> _Problem requirements_:
Whenever the string "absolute" turns up in a line of the data below, copy that line.

> _Entries supplied_:

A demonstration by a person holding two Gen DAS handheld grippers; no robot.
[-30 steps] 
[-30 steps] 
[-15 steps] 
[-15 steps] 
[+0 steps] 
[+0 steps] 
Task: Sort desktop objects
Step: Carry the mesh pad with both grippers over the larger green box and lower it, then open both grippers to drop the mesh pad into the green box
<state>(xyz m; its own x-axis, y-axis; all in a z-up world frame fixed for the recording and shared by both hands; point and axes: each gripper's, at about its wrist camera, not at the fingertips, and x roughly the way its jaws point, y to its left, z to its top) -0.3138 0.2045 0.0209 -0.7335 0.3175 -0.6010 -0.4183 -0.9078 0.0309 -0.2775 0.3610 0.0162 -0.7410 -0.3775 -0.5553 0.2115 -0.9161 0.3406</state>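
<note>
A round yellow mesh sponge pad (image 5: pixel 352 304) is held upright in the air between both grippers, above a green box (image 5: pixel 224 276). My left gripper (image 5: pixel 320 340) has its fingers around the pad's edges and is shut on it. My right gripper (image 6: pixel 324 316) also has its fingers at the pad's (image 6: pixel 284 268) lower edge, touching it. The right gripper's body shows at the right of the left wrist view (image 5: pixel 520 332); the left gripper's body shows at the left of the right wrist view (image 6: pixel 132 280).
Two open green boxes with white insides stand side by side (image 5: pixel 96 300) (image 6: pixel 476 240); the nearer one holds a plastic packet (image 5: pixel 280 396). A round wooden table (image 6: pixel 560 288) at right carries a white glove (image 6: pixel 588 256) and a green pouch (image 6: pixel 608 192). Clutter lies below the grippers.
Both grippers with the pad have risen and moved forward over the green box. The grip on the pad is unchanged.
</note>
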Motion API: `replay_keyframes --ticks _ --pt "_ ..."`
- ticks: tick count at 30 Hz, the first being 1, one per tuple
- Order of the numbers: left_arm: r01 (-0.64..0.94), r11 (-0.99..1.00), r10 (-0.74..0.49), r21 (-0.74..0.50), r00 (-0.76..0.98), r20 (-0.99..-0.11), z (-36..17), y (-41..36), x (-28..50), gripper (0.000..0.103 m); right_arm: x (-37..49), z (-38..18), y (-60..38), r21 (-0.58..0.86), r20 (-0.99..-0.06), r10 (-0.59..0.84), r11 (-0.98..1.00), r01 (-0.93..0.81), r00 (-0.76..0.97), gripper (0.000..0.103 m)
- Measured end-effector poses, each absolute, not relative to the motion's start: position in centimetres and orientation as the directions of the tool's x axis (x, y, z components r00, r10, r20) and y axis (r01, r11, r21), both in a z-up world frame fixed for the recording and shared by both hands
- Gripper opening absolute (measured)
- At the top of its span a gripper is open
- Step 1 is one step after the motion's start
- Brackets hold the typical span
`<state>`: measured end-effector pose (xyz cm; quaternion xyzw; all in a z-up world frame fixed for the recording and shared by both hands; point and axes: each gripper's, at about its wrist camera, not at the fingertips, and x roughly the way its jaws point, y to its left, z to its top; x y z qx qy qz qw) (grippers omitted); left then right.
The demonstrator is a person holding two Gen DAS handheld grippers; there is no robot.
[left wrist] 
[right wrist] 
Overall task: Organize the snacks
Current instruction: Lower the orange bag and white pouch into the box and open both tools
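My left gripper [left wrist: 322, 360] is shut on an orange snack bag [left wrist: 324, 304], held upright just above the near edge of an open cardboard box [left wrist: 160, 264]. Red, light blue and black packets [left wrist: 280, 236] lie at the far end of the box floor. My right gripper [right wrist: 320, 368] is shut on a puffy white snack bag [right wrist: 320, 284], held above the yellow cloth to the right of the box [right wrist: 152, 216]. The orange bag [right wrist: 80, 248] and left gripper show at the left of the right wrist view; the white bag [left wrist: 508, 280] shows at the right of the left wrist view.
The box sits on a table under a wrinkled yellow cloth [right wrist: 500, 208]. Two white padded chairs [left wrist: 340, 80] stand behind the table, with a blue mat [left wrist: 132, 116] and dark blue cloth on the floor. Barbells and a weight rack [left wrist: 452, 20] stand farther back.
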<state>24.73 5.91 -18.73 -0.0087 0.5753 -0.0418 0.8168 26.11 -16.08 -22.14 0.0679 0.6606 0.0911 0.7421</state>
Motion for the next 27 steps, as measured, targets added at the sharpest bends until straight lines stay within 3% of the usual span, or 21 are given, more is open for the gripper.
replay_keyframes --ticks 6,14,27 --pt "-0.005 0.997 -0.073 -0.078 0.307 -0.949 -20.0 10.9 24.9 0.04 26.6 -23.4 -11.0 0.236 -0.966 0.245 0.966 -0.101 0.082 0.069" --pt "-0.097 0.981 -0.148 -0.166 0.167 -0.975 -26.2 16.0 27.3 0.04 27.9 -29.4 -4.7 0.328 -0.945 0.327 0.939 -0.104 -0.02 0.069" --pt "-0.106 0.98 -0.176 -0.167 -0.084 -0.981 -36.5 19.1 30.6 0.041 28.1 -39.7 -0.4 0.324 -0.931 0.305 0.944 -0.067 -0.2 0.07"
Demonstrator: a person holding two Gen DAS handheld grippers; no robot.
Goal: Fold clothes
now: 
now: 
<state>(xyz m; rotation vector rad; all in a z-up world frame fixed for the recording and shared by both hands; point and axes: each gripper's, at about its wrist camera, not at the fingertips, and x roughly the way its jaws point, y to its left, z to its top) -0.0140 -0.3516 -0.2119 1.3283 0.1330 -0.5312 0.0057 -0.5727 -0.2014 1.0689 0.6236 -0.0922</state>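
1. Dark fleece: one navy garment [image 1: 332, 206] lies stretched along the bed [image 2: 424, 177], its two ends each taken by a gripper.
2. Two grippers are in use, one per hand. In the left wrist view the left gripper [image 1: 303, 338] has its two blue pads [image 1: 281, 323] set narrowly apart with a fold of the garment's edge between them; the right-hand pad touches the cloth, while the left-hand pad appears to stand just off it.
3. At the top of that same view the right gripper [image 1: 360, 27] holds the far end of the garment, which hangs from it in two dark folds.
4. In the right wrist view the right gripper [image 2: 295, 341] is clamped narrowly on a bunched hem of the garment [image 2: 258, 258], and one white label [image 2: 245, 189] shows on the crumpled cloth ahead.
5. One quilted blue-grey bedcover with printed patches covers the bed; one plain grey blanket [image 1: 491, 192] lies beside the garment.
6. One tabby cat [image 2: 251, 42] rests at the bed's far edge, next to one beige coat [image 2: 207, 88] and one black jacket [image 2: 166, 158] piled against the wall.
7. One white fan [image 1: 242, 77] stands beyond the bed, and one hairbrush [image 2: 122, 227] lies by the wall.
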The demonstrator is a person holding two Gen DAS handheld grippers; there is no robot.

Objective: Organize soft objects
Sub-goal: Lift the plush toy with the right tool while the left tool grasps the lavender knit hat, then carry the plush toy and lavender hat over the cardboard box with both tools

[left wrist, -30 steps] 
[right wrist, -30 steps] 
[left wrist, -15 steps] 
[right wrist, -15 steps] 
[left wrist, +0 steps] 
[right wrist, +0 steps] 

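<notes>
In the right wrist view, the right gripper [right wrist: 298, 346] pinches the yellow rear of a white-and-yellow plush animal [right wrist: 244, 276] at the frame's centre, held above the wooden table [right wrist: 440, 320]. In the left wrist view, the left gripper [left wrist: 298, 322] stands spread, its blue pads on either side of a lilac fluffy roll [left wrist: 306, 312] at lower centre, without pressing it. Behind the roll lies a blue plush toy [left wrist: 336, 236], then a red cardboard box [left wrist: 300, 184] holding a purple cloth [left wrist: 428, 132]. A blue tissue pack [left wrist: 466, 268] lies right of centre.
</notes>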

> _Answer box_:
- Measured end-effector poses, each absolute, not relative to the motion's start: position in centimetres and orientation as the directions of the tool's x axis (x, y, z components r00, r10, r20) and y axis (r01, r11, r21), both in a z-up world frame fixed for the recording and shared by both hands
- Gripper opening absolute (measured)

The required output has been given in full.